S&P recalca el avance en la consolidación fiscal, lo que permitirá que el déficit se sitúe en 2019 en el entorno del 2%, el más bajo desde 2007. Asimismo, pone de manifiesto que el crecimiento económico más equilibrado y la mejora de la posición fiscal están permitiendo una reducción más firme de la ratio deuda/PIB.

S&P prevé un mayor descenso del déficit y de la deuda pública respecto a su informe anterior.

DBRS destaca el sólido crecimiento económico

Por su parte, DBRS ha reafirmado el rating de España en A, mejorando la perspectiva de estable a positiva.
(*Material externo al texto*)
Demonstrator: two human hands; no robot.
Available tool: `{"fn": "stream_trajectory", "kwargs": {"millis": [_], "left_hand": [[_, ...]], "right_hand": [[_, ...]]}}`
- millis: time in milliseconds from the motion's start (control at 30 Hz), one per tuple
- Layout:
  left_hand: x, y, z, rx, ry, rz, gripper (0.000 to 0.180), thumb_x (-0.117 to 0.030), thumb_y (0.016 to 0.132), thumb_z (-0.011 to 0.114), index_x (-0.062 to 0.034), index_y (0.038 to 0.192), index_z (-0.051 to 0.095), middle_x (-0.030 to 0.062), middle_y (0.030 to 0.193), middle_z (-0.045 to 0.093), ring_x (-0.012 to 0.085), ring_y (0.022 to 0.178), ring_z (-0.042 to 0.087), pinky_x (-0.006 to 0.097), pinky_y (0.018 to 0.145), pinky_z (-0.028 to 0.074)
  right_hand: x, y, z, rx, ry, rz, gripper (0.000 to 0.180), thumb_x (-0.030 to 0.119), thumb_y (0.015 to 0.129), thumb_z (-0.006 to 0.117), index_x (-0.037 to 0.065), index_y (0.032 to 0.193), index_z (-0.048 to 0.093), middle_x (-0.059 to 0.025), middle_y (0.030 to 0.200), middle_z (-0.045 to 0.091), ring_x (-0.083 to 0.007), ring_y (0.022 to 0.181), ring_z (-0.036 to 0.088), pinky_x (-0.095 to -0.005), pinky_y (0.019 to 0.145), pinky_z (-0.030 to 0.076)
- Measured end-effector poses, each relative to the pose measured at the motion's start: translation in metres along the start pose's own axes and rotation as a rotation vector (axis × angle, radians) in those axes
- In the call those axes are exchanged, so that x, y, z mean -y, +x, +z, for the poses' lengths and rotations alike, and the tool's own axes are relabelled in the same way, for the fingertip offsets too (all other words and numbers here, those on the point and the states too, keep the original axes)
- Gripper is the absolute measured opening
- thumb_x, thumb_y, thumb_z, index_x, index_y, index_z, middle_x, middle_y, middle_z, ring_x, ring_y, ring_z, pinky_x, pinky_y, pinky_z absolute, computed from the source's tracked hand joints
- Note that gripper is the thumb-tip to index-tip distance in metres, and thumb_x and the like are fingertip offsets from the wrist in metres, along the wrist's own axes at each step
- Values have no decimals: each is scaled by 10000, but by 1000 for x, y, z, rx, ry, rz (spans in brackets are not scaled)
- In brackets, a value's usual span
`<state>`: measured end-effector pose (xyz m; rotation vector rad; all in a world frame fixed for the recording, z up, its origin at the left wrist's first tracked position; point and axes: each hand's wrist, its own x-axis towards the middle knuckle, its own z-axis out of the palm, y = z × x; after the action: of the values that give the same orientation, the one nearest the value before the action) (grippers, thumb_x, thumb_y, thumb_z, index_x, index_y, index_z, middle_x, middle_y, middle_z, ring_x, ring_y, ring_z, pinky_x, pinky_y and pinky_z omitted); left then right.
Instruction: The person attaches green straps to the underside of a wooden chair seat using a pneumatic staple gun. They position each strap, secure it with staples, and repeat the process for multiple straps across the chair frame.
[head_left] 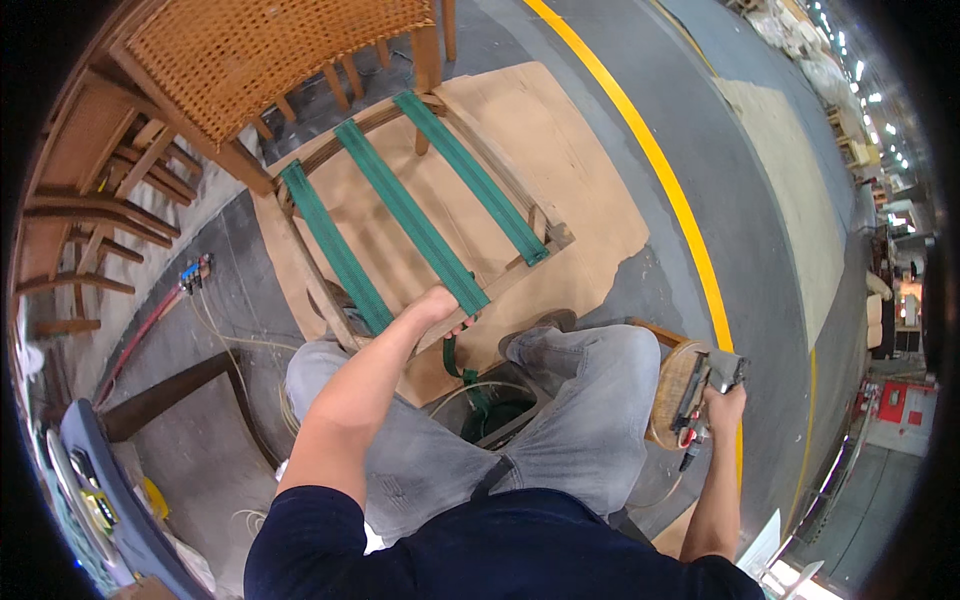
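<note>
A wooden chair frame (307, 268) stands before me, with three green webbing straps (404, 205) stretched across its seat opening. My left hand (438, 303) is closed at the near rail, beside the end of the middle strap. Its fingers curl under the strap, partly hidden by the webbing and rail. More green webbing (450, 353) hangs below that hand and runs down to a bin (535, 405) between my legs. Off to the right, my right hand (725, 405) grips a pneumatic staple gun (722, 369) by its handle, over a round wooden stool (667, 392).
Brown cardboard (570, 150) lies under the chair frame. A woven cane panel (250, 55) and stacked wooden chairs (90, 215) crowd the left. An air hose (140, 345) and its fitting (195, 272) lie on the floor. A yellow line (655, 150) curves along the right.
</note>
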<state>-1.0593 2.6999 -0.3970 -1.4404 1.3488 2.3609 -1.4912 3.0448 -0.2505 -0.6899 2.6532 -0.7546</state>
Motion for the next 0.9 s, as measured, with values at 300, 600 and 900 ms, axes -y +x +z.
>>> {"fn": "stream_trajectory", "kwargs": {"millis": [300,600,900], "left_hand": [[7,5,-2,-2,-37,70,267,-339,965,568,-92,1020,654,109,744,662,211,501,594,393,423,471],[-3,-4,4,25,-144,34,245,-325,955,625,-81,943,613,107,680,628,202,458,564,375,384,415],[10,12,4,35,-155,56,241,-308,944,666,-77,953,600,125,678,613,222,459,557,390,387,391]], "right_hand": [[248,-60,84,704,189,-146,313,223,867,826,26,1054,670,-29,801,672,-106,635,598,-291,545,463],[275,-71,201,986,-29,-197,282,233,875,809,-1,837,656,-34,636,626,-122,537,602,-311,485,478],[280,-80,211,948,-55,-238,299,264,882,804,2,834,667,-30,611,622,-122,527,597,-313,493,470]]}}
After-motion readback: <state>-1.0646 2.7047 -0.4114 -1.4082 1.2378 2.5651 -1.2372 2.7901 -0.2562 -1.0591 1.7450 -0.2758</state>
La calificación de la agencia canadiense se basa en la fortaleza y diversificación de la economía española, que cuenta con un sector exterior competitivo y una mejora sostenida de las finanzas públicas. Todo ello está permitiendo mantener un sólido crecimiento, con un modelo más equilibrado. DBRS señala que los principales riesgos para la economía española son externos, entre ellos, el Brexit, el proteccionismo, la desaceleración europea o la subida del petróleo.

DBRS considera que la ratio deuda/PIB seguirá reduciéndose en los próximos años gracias a los superávits primarios, los bajos tipos de interés y el crecimiento económico. Resalta la labor realizada por el Tesoro para diversificar la base inversora y extender la vida media de la cartera, lo que junto con la política monetaria reducen las vulnerabilidades de la deuda pública española.

Finalmente, subraya el fortalecimiento del sector financiero, en términos de reducción de activos problemáticos, mayor capitalización de las entidades y mantenimiento de la rentabilidad.